Exactly retype the lines from the top of the data through the line containing "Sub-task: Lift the", leaving out every picture.
★ ★ ★ ★
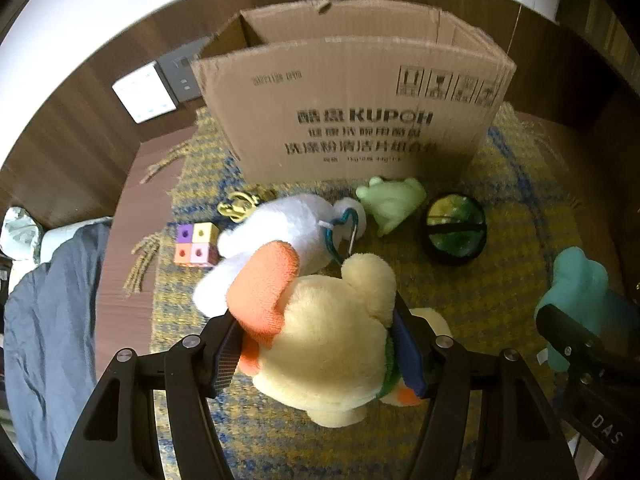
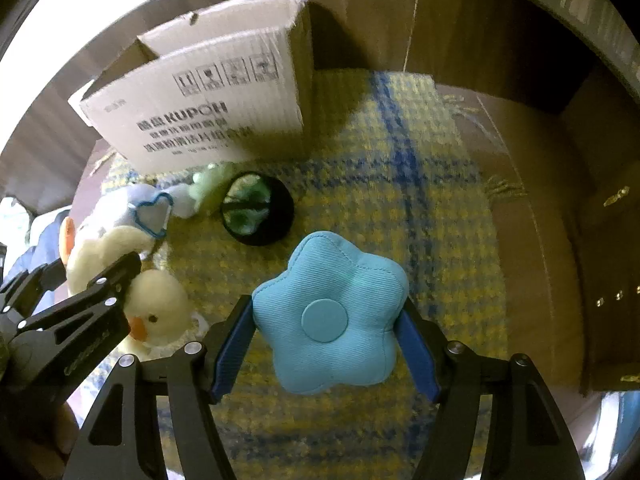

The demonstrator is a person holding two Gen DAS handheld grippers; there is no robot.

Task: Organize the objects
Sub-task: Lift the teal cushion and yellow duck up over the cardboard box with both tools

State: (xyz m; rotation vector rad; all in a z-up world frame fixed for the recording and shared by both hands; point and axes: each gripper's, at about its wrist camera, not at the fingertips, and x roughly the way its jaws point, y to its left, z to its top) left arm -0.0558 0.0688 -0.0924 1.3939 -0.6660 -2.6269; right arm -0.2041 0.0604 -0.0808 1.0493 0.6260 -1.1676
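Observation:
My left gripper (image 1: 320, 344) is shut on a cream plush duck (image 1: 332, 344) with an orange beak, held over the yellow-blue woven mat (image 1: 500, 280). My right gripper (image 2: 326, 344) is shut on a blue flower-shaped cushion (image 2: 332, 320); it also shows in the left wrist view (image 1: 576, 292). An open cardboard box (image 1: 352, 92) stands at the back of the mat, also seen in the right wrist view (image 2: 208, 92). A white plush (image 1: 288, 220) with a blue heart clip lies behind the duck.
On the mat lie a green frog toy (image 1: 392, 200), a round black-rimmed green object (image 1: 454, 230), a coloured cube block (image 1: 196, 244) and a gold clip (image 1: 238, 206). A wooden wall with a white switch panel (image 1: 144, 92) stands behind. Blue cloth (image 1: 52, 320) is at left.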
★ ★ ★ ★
■ Answer for this exercise:
The demonstrator is a person holding two Gen DAS handheld grippers; there is no robot.

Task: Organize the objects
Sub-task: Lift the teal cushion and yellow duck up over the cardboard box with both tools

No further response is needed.